An optional "Join Map" data.table produced by map_join_paths(). If NULL (the default), the map will be generated automatically from the metadata.

tables_dis

An optional named list of data.tables used for data‑driven (inferred) join discovery. If NULL, only metadata‑driven joins are used.
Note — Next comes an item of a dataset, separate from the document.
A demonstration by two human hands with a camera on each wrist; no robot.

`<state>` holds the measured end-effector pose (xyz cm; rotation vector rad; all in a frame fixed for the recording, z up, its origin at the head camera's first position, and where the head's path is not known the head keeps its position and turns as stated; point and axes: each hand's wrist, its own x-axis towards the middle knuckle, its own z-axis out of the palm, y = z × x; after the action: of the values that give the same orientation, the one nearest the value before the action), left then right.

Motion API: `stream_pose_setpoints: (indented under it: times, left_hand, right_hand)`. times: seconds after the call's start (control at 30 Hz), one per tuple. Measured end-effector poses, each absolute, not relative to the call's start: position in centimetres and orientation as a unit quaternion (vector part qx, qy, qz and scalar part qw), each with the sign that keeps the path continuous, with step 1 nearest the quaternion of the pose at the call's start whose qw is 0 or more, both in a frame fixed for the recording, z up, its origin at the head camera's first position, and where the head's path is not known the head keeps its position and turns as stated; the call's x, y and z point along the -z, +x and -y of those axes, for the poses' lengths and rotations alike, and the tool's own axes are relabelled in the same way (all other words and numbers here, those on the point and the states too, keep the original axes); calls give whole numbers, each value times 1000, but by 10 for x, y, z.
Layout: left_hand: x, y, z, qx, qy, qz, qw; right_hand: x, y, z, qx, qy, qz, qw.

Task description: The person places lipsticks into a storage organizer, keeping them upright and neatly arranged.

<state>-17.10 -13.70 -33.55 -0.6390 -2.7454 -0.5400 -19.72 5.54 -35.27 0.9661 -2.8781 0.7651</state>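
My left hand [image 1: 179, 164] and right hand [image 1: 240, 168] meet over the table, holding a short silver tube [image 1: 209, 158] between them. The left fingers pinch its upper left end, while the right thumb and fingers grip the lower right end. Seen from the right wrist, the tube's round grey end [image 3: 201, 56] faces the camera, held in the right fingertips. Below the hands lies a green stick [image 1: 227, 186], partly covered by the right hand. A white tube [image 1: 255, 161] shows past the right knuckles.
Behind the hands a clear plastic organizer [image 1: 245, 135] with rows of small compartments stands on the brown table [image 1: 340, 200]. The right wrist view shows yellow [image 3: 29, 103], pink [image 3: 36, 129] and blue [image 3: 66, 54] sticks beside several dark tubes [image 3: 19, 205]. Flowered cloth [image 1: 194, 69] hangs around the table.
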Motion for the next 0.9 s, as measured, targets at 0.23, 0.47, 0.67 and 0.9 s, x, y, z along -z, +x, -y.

If NULL (the default), the map will be generated automatically from the metadata.

Value

A list object representing the "join plan."

Examples

# --- 1. Define Metadata (Prerequisite) ---
customers_meta <- table_info(
 table_name = "customers",
 source_identifier = "customers.csv",
 identifier_columns = "customer_id",
 key_outcome_specs = list(
   list(OutcomeName = "CustomerCount", ValueExpression = 1, AggregationMethods = list(
     list(AggregatedName = "CountByRegion", AggregationFunction = "sum", 
GroupingVariables = "region")
   ))
 )
)
transactions_meta <- table_info(
  "transactions", "t.csv", "tx_id",
  key_outcome_specs = list(list(OutcomeName = "Revenue", ValueExpression = quote(r),
  AggregationMethods = list(list(AggregatedName = "RevenueByCustomer",
  AggregationFunction = "sum", GroupingVariables = "customer_id"))))
)
master_metadata <- data.table::rbindlist(list(customers_meta, transactions_meta))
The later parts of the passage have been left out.